- What is needed: Once you have checked each line below, report only the number of lines that contain the word "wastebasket".

Top of Given material

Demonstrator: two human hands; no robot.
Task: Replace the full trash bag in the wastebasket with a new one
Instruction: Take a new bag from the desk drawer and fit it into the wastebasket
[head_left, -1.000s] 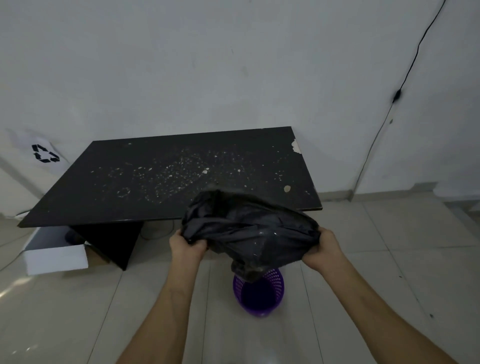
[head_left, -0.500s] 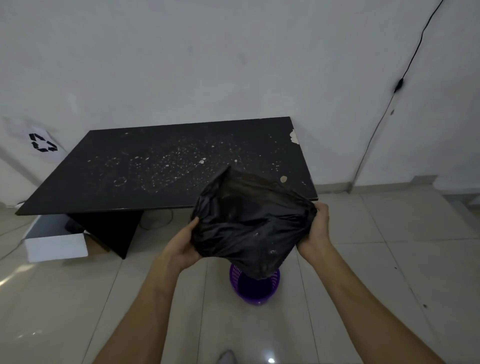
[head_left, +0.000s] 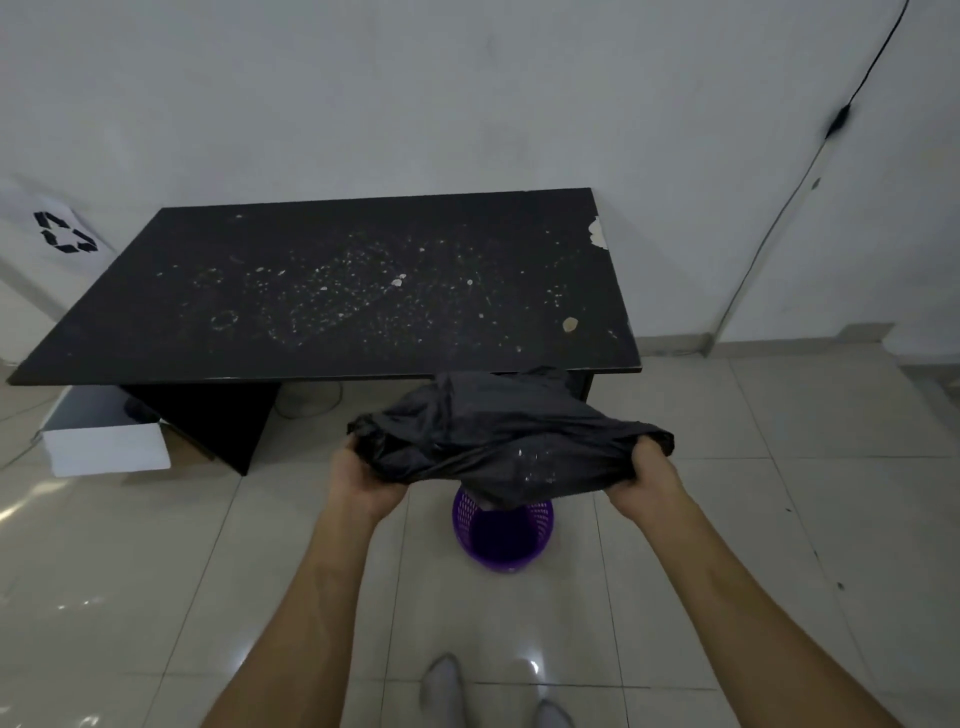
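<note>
- The left grip (head_left: 363, 475) is curled tight on the left edge of the black bag (head_left: 509, 441).
- The right grip (head_left: 644, 475) is closed round the bag's right edge, bunching the plastic.
- The bag is stretched between both, up in the air. Its low end hangs at the rim of the purple basket (head_left: 504, 538); I cannot tell if they touch.
- The basket stands upright on the tiled floor (head_left: 156, 571), in front of the bench's right end.
- The black bench (head_left: 363, 291) is speckled with pale flecks.
- A white box (head_left: 104, 449) lies under its left end.
</note>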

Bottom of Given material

- Result: 2